---- DATA EXTRACT

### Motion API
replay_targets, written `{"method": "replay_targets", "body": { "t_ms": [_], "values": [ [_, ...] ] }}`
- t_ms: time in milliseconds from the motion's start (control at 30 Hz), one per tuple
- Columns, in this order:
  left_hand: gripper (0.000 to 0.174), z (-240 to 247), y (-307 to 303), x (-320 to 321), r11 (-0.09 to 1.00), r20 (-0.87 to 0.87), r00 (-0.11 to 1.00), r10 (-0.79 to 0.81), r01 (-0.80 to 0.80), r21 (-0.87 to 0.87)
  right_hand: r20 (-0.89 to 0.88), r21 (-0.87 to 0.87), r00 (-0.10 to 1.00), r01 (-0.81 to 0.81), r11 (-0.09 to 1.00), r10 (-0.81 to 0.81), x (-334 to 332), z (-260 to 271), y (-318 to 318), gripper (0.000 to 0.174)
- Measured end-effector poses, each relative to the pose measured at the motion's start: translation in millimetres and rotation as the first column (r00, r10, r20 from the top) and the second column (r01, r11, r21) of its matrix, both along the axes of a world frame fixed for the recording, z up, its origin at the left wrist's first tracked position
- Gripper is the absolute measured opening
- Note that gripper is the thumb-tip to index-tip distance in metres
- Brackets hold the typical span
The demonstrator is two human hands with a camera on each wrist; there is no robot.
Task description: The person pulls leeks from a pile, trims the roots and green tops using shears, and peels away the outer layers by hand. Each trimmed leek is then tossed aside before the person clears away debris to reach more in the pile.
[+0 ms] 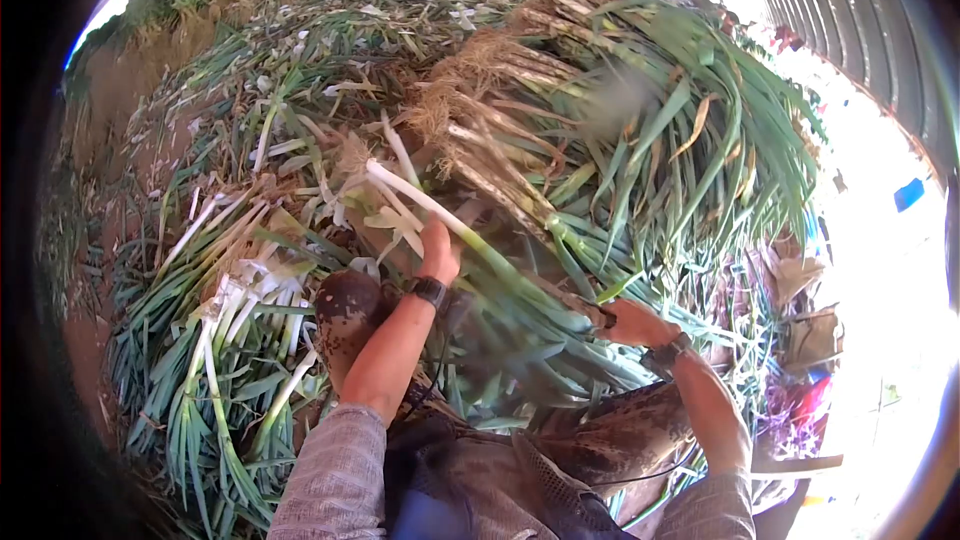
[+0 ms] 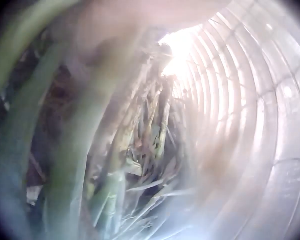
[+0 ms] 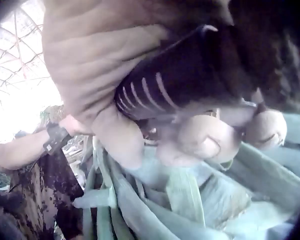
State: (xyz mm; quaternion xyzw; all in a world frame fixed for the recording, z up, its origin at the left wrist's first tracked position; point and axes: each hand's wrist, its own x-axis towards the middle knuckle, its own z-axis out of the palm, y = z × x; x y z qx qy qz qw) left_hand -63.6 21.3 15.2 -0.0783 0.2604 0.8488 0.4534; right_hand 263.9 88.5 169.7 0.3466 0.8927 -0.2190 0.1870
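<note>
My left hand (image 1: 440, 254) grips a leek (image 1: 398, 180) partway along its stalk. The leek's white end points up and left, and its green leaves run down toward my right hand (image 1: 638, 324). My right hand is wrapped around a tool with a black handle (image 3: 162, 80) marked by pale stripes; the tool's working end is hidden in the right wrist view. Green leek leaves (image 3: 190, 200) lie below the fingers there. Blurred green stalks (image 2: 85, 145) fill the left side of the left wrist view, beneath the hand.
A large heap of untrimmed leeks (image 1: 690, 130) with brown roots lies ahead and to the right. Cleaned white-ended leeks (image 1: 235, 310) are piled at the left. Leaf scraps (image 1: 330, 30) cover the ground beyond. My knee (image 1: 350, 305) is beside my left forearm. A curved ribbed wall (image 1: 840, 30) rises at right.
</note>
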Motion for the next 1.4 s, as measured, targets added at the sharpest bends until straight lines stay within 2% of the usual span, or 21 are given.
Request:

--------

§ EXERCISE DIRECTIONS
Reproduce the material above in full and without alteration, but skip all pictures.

§ SOLUTION TO THIS EXERCISE
### Motion API
replay_targets, written `{"method": "replay_targets", "body": { "t_ms": [_], "values": [ [_, ...] ] }}`
- t_ms: time in milliseconds from the motion's start (control at 30 Hz), one per tuple
- Columns, in this order:
  left_hand: gripper (0.000 to 0.174), z (-240 to 247), y (-307 to 303), x (-320 to 321), r11 (-0.09 to 1.00), r20 (-0.87 to 0.87), r00 (-0.11 to 1.00), r10 (-0.79 to 0.81), r01 (-0.80 to 0.80), r21 (-0.87 to 0.87)
  right_hand: r20 (-0.89 to 0.88), r21 (-0.87 to 0.87), r00 (-0.10 to 1.00), r01 (-0.81 to 0.81), r11 (-0.09 to 1.00), r10 (-0.81 to 0.81), x (-334 to 332), z (-260 to 271), y (-318 to 318), gripper (0.000 to 0.174)
- Measured end-effector poses, each relative to the pose measured at the motion's start: translation in millimetres and rotation as the first column (r00, r10, r20 from the top) and the second column (r01, r11, r21) of its matrix, both along the axes of a world frame fixed for the recording, z up, its origin at the left wrist's first tracked position
- Gripper is the absolute measured opening
- Note that gripper is the thumb-tip to index-tip distance in metres
- Brackets hold the typical span
The demonstrator is two human hands with a camera on each wrist; there is no robot.
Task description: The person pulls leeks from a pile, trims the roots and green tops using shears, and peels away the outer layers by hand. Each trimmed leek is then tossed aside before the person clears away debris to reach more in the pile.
[+0 ms] 
[+0 ms] 
[+0 ms] 
State: (xyz mm; quaternion xyzw; all in a world frame fixed for the recording, z up, its origin at the left wrist's first tracked position; point and axes: each hand's wrist, its own x-axis towards the middle knuckle, its own z-axis out of the palm, y = z × x; x y z qx qy qz qw) left_hand -63.6 21.3 15.2 -0.0783 0.2604 0.8488 0.4534; right_hand 263.9 88.5 169.7 0.3466 0.8927 -0.2190 0.1870
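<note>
My left hand (image 1: 440, 254) grips a leek (image 1: 398, 180) partway along its stalk. The leek's white end points up and left, and its green leaves run down toward my right hand (image 1: 638, 324). My right hand is wrapped around a tool with a black handle (image 3: 162, 80) marked by pale stripes; the tool's working end is hidden in the right wrist view. Green leek leaves (image 3: 190, 200) lie below the fingers there. Blurred green stalks (image 2: 85, 145) fill the left side of the left wrist view, beneath the hand.
A large heap of untrimmed leeks (image 1: 690, 130) with brown roots lies ahead and to the right. Cleaned white-ended leeks (image 1: 235, 310) are piled at the left. Leaf scraps (image 1: 330, 30) cover the ground beyond. My knee (image 1: 350, 305) is beside my left forearm. A curved ribbed wall (image 1: 840, 30) rises at right.
</note>
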Motion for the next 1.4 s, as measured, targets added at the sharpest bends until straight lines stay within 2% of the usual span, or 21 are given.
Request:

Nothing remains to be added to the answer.